何度も何度もアルバムを通して再生して、#9『Light』の最後の一節に、ぼくはぼくと誰もの中間地点である一点を見た気になっている。

 

   さよなら偉大な情報網よ

   僕は残らず待たず

   ただ綺麗な虹が見たいだけ

   奏でる地形ごとのソウルミュージック

   街のどこかでそれが

   流れるなら歌っていたいだけ

 

 音楽を愛しながら生きようとする人の姿勢を、これだけ端的に無駄なく、これだけ美しく歌った詞があるだろうか。ビジネスとしての存立の問題は抱えているにせよ、良質な音楽は日々生まれ、発信され続けている。ぼくたちは表現を愛するにあたって、表現を選別しなければならない。全ての表現を鑑賞し、理解する余裕は現代の誰にもない。量の厖大さに目を眩ませるのも、意固地に一つ所に留まるのも、そんな環境においては単なる視野狭窄だ。ただ歩き続け、辿り着く所々で出逢ったものを愛でる。言ってしまえば何のことはないが、こんな歌を、あの声で、ギター一本で切々と歌い上げられては、奇跡のようなものを感じずにはいられない。
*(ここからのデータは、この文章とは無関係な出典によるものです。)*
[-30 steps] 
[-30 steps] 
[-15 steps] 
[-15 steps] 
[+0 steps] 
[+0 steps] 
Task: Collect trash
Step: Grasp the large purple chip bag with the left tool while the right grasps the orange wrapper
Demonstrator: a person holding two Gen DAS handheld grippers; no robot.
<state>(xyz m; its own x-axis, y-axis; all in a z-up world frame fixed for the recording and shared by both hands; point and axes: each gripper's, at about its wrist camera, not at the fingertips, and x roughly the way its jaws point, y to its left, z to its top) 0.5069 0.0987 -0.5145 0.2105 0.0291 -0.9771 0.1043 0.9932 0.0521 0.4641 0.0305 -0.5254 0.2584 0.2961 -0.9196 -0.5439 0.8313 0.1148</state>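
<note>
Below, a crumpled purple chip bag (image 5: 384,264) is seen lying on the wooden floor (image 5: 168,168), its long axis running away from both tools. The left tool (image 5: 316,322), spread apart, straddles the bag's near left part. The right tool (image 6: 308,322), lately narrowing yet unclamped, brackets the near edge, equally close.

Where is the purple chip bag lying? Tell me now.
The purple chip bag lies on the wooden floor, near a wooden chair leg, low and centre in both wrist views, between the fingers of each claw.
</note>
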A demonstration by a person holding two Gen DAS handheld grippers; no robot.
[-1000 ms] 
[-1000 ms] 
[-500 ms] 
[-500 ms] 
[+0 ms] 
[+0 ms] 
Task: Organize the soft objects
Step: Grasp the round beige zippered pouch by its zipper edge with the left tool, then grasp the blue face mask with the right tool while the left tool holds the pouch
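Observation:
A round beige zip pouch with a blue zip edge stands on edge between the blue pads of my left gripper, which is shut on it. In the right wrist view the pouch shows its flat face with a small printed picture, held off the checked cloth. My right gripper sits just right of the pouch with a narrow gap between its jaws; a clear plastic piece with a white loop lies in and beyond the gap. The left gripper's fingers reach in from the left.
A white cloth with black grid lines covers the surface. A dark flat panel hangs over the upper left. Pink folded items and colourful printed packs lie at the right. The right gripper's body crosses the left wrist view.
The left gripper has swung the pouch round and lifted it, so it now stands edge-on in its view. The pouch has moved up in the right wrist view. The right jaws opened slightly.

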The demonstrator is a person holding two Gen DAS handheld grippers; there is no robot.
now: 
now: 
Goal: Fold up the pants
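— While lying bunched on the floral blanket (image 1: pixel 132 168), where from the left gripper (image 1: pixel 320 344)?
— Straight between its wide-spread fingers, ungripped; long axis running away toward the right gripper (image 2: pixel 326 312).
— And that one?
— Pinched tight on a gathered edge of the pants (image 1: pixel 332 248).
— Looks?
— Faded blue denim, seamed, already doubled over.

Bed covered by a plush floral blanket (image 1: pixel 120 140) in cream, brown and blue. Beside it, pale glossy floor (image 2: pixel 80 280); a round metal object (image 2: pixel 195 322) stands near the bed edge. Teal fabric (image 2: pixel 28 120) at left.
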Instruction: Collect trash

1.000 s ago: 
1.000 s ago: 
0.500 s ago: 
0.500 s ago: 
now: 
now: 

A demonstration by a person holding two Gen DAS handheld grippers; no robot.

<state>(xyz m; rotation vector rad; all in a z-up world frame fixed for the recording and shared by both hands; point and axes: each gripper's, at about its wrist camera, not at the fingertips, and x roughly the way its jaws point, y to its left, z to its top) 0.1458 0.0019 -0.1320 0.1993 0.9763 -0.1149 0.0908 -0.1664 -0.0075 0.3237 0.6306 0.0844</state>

『Light』を引き合いに出したのは、本当に大好きになってしまったからとしか言えないが、振り返ってみればどの曲にも同じ力がある。局在化されない、一個の抽象的な楽曲として存在し続ける力が。情景と感覚と、今ではない時間とここではないどこかへの意識がそこにはあって、つまりぼくたちはこのアルバムを見てどこかを幻視できる。

このアルバムを聴いて思い出した。小説や映画とはまた違って、音楽は指し示されていないところへと聴く者を飛ばすことができる。音楽そのものが宿している情景や、自分で描く情景に限らない、二つの情景が摩擦し合って生まれた見事な錯覚の地平まで、音楽を愛する者は飛べる。時間の裏側へ、ここより遥かへ飛ばせてくれる名盤。